Bahkan, kata dia, pejabat yang menjadi pelaksana harus dievaluasi jika benar adanya dugaan praktik bisnis kotor didalam sel tersebut. Sebab, harus ada niat yang tegas untuk membersihkan Lapas dari para oknum petugas utamanya yang memfasilitasi bisnis bisnis kotor ini. “Setiap ada kejadian, maka pimpinan instansi selevel pelaksana seperti Dirjen, Direktur, Kepala Lapas atau jabatan lain yang terlibat, itu diganti diberlakukan hukuman disiplin dan jika ada bukti dapat juga diteruskan proses pidananya,” kata Fickar.
Pengamat Hukum Universitas Al Azhar, Suparji Ahmad juga sepakat jika Direktur Jenderal Pemasyarakatan dan Kepala Lapas dilakukan evaluasi maupun diganti meskipun hal itu belum tentu akan menyelesaikan persoalan pokoknya. Karena dugaan bisnis kotor ini bukan hal baru, bahkan sudah berjalan cukup lama dan hampir terjadi di setiap Lapas. Menurut dia, dugaan praktik bisnis kotor tersebut merupakan mata rantai yang dikendalikan dalam suatu jaringan kokoh, mapan dan mengakar kuat dalam lingkungan Lapas.
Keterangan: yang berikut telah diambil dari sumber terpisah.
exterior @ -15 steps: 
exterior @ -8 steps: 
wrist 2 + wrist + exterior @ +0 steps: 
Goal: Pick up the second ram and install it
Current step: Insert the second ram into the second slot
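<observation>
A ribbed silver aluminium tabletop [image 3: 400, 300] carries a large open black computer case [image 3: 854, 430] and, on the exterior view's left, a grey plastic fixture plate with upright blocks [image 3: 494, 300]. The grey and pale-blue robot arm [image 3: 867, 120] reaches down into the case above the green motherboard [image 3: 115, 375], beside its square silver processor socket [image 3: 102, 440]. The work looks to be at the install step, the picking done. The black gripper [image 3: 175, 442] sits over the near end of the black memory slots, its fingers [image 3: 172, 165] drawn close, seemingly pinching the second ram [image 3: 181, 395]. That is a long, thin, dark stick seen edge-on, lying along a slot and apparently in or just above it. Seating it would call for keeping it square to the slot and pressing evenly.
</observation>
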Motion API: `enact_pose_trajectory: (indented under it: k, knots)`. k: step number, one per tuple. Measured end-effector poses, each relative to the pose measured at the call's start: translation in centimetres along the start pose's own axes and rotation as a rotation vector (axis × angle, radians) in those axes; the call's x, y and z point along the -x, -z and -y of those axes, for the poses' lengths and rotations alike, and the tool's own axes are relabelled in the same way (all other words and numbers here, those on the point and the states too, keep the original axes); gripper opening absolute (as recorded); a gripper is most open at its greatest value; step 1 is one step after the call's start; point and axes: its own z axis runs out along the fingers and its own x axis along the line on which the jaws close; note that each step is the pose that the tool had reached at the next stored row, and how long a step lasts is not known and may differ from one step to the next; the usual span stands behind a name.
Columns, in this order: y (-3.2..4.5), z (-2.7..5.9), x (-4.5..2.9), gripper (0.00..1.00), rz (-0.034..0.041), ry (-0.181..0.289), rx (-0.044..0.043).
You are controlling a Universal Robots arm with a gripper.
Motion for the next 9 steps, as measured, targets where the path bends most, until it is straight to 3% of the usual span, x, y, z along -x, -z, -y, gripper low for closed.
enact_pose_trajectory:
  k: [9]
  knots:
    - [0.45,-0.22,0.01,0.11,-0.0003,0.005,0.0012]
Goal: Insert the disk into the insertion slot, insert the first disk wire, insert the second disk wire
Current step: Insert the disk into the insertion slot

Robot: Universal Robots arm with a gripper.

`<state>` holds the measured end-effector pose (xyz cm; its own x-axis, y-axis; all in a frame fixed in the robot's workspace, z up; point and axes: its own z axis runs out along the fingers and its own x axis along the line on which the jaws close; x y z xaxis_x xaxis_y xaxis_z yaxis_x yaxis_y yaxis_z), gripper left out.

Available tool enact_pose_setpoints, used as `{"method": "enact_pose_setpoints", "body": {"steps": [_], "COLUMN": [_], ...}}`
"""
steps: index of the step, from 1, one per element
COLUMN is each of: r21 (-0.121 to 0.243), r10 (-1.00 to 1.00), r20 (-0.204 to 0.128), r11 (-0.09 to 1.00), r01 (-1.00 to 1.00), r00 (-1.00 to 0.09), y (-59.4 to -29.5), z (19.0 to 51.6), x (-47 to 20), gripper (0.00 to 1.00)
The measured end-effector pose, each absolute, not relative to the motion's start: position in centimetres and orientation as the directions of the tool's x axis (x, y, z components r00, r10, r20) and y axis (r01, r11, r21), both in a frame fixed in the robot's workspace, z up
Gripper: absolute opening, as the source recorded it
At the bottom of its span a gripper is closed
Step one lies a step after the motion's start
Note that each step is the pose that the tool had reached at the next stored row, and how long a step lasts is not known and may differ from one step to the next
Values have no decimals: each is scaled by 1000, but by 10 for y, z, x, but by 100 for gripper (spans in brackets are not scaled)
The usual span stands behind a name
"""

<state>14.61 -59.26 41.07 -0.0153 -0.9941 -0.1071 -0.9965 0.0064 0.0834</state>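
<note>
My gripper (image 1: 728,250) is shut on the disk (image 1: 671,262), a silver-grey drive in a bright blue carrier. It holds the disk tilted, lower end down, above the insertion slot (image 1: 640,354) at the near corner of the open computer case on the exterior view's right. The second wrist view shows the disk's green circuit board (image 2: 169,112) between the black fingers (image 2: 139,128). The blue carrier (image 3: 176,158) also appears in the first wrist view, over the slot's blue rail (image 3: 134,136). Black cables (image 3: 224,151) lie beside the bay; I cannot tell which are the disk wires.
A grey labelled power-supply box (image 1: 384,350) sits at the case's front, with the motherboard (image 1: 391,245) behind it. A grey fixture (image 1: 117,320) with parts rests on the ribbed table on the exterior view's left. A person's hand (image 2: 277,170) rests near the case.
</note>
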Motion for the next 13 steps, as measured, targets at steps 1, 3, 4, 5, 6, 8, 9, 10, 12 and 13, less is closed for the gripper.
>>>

Sebab, praktik ini terjadi diduga melibatkan seluruh jaringan sistem PAS.
“Keberadaan sel berfasilitas istimewa secara logika awam patut dicurigai adanya permainan kotor/ curang oleh aparat yang berwenang yang merupakan pelanggaran atas hukum pidana. Sel berfasilitas istimewa, dan bisnis kotor lainnya di dalam rutan/lapas tidak dapat dilepaskan dari adanya dugaan penyalahgunaan wewenang oleh aparat hukum,” katanya. Ia menambahkan penyalahgunaan wewenang selama ini hampir selalu berkaitan dengan praktik korupsi dan praktik mafia peradilan, kongkalingkong antara tahanan dan petugas Lapas sampai saat ini masih terus berlangsung. “Bahkan, sudah berapa banyak Kepala Lapas yang diganti tetap saja terjadi karena hanya beda pelakunya,” tandasnya.